On Thursday, the committee met to review more than 40 state contracts. These include (1.) an Alabama Medicaid Agency contract for $500,000 with a company to investigate and recover over-payment, with 70 percent of the cost coming from federal funds; (2.) two contracts to assess damages from the deepwater Horizon oil spill, funded by BP; and (3.) a contract for a one-year study to assess the cost and potential ridership of the restoration of passenger-train service between Birmingham and Montgomery.
This latter review — paid for by the Federal Railroad Administration and by Birmingham, Montgomery and Montgomery County — comes at a time when over-the-road transportation costs are rising.
The decline of passenger-rail service has been one of the most unfortunate byproducts of the American infatuation with the automobile and the way government has encouraged this with subsidies and highway construction. Today there is a generation of Americans who have never ridden on a train. In Alabama, the only passenger route through the state is the Crescent line that runs from New York to New Orleans, with stops in Anniston, Birmingham and Tuscaloosa.
Perhaps that service is all Alabamians want — or need. We hope not.
Anyone who has traveled in other countries — countries with high-speed, efficient rail service — knows that rail travel can be cheap, fast and convenient. All it takes is the incentive to use it.

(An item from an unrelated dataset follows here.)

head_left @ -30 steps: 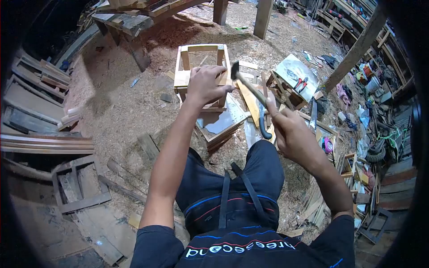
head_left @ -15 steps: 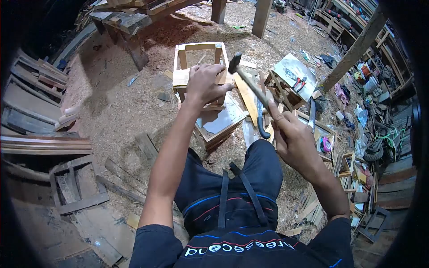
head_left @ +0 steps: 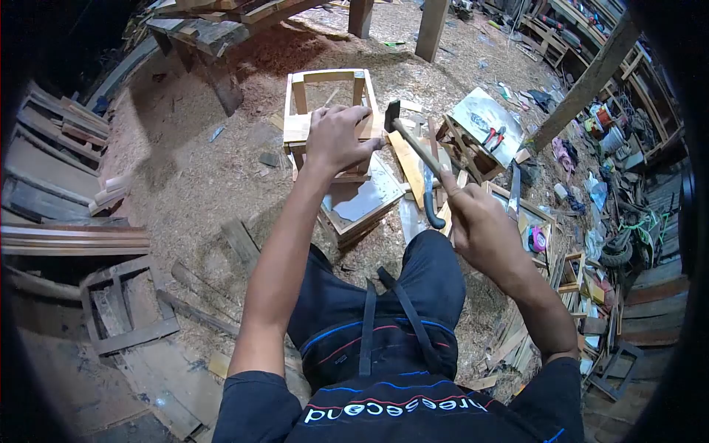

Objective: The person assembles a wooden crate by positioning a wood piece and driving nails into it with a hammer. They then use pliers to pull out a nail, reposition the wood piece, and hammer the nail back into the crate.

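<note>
A small wooden frame (head_left: 298, 129) stands on a box with a pale top (head_left: 362, 196) in front of my knees. My left hand (head_left: 336, 140) lies over the frame's near crosspiece, thumb stretched to the right and fingers curled over the wood. In my right hand (head_left: 484, 229) is the wooden handle of a hammer (head_left: 417, 147). The hammer's dark head is just right of the frame, near my left thumb, with a small gap between them. Whatever lies under my left palm is hidden.
At the right, red-handled pliers (head_left: 492, 138) lie on a light-topped box (head_left: 476, 111). A saw with a blue handle (head_left: 434, 214) and boards lie between the boxes. A pink tape measure (head_left: 538, 238) is further right. Wooden posts and a workbench (head_left: 221, 40) stand beyond.
The hammer's head has come down slightly, and my right hand has shifted a little with it. My left hand stays almost in place on the frame.
</note>
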`<state>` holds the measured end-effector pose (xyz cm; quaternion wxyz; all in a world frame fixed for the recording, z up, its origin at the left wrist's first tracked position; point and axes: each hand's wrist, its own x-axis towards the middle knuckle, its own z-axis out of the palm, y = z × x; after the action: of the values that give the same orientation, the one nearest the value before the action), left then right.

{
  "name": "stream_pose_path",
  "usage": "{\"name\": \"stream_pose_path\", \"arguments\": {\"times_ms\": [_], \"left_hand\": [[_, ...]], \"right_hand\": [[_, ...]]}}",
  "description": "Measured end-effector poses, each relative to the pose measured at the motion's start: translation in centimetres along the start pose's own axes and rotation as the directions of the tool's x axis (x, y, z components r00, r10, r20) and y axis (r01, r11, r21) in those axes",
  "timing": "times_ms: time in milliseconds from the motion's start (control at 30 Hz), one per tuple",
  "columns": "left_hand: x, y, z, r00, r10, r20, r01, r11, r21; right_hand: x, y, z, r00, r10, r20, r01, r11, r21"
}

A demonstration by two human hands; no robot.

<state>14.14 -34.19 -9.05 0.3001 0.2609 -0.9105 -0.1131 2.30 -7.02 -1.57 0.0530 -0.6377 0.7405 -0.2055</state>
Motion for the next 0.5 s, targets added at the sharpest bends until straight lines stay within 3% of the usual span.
{"name": "stream_pose_path", "arguments": {"times_ms": [133,267,367,433,500], "left_hand": [[0.0,-0.1,-0.3,0.999,0.026,0.022,-0.026,1.000,0.007],[0.1,0.1,-0.7,0.998,-0.007,0.055,0.007,1.000,0.010],[0.2,-0.1,-0.2,0.999,-0.015,0.038,0.014,1.000,0.020],[0.0,-0.2,0.0,1.000,-0.004,0.022,0.004,1.000,0.020],[0.1,-0.1,-0.1,1.000,0.005,0.013,-0.005,1.000,0.031]], "right_hand": [[0.0,-1.2,-0.3,0.979,-0.091,-0.182,0.108,0.990,0.088],[-0.2,-0.6,0.9,0.990,-0.089,-0.114,0.098,0.992,0.079],[-0.4,-0.1,1.7,0.970,-0.119,-0.212,0.143,0.984,0.102],[-0.4,0.6,1.6,0.999,-0.029,-0.045,0.029,1.000,-0.003],[-0.2,-0.3,0.6,0.996,-0.025,-0.084,0.030,0.998,0.058]]}}
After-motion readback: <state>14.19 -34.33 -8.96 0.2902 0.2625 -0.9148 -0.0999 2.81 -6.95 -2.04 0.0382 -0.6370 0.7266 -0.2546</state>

The very incentives that keep people riding the rails elsewhere are the critical components — cost, speed and convenience. If this study shows that passenger service between Birmingham and Montgomery can provide these things, and if the study also focuses on what happens to a passenger when they arrive — how they get to their hotel or home, for instance — there is good reason to believe that, in time, people will take advantage of this service.
Passenger-rail travel, like freight-rail travel, is safe, uses less fuel and keeps our national network of railroads functioning. Recreational resources like the Chief Ladiga Trail are wonderful for those who use them, but the rails-to-trails program reminds us of what we have lost.
If this study shows that we can return to riding the rails, we should.